Nine hours of sharp work lay between the hurried conference in Loring's bedroom and the drive to the station at a quarter before eleven. Boston had been wired; divers and sundry friends of the railway company had been interviewed; some few affidavits had been secured; and now they were waiting to give Boston its last chance, with a clerk hanging over the operator in the station telegraph office to catch the first word of encouragement.
"If the Advisory Board doesn't send us something pretty solid, I'm going into this thing lame," said Kent, dubiously. "Of course, what Boston can send us will be only corroborative; unfortunately we can't wire affidavits. But it will help. What we have secured here lacks directness."
"Necessarily," said Loring. "But I'm banking on the Board. If we don't get the ammunition before you have to start, I can wire it to you at Gaston. That gives us three hours more to go and come on."
"Yes; and if it comes to the worst—if the decision be unfavorable—it can only embarrass us temporarily. This is merely the preliminary hearing, and nothing permanent can be established until we have had a hearing on the merits, and we can go armed to that, at all events."

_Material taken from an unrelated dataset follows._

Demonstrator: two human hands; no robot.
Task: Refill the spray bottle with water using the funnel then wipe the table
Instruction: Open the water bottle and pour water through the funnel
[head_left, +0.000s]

The general manager was looking at his watch, and he shut the case with a snap.
"Don't you let it come to that, as long as you have a leg to stand on, David," he said impressively. "An interregnum of ten days might make it exceedingly difficult for us to prove anything." Then, as the telegraph office watcher came to the door and shook his head as a sign that Boston was still silent: "Your time is up. Off with you, and don't let Oleson scare you when he gets 219 in motion. He is a good runner, and you have a clear track."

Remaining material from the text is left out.